Other authors, such as Cheng et al. confirm that having AKF, either from the moment of admission or developing it during the course of admission, is a predictor of mortality, adjusted for common comorbidities such as hypertension, diabetes mellitus or dyslipidaemia. These findings are similar to our results, in which renal function at admission was associated with higher mortality, compared to classic risk factors in the general population, such as hypertension, diabetes, and obesity. Although the limitation of the sample size and the low prevalence of these risk factors in our series must also be taken into account in order to be able to draw conclusions.

Limitations

Our study has limitations, among which we highlight the following: the number of patients, the fact that it is single-centre and retrospective, so our results may contain significant biases; however, it is novel in that there is little literature on the long-term renal prognosis of this type of AKF in this setting, and on the use of oXiris-type sorbents in these patients, and therefore we wanted to describe our experience with this filter, which, after our use, was authorised by the health authorities (FDA) as a treatment for COVID-19.

Conclusions

The mortality of patients admitted to the ICU who require organ support treatments such as IMV and CRRT during COVID-19 infection is extremely high, with baseline renal function being a predictor of mortality.

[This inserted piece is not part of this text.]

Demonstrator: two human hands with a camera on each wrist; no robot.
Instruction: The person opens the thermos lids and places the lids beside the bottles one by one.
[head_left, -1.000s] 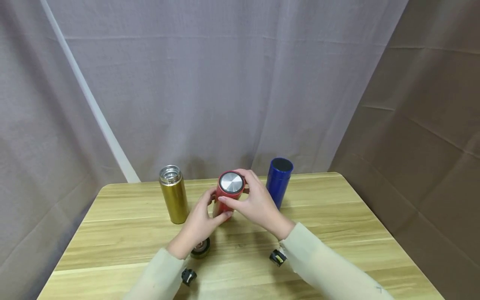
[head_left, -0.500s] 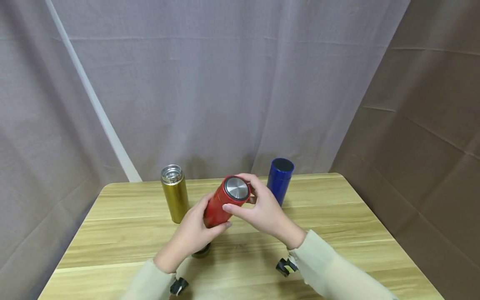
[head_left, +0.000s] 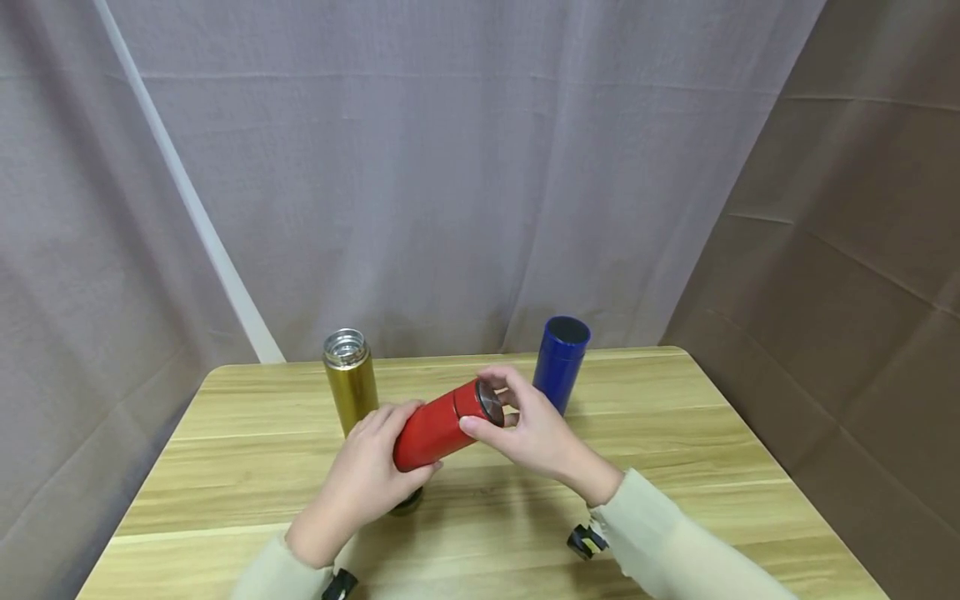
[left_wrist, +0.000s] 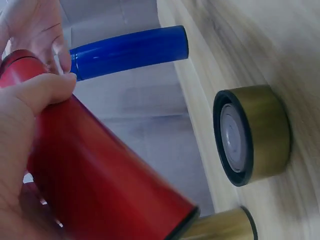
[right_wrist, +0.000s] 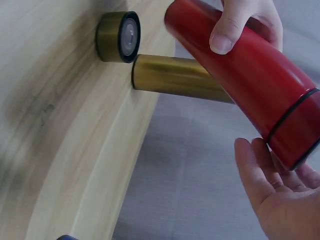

Filters with cytokine and endotoxin adsorption capacity did not modify survival in our series.

Patients who overcome the infection do not require RRT but have a significant reduction in glomerular filtration rate at 6 months of SARS-COV-2 infection.

Ethical considerations

The research was conducted in accordance with the code of ethics of the World Medical Association (Declaration of Helsinki). The local Ethics Committee of the Hospital General Universitario Gregorio Marañón approved the study in view of its retrospective nature and the fact that all procedures being performed were part of routine care.

Funding

No funding has been received for the development of this article.

Author contributions

RM, AM, and MG organized and designed the study, with full access to study data, and are responsible for the integrity and accuracy of the data analysis. RM and MG collected, analysed and interpreted the results. The remaining authors reviewed and wrote the manuscript.

Conflict of interests

PRB has received conference fees from BAXTER. The rest of the authors state that there is no conflict of interest.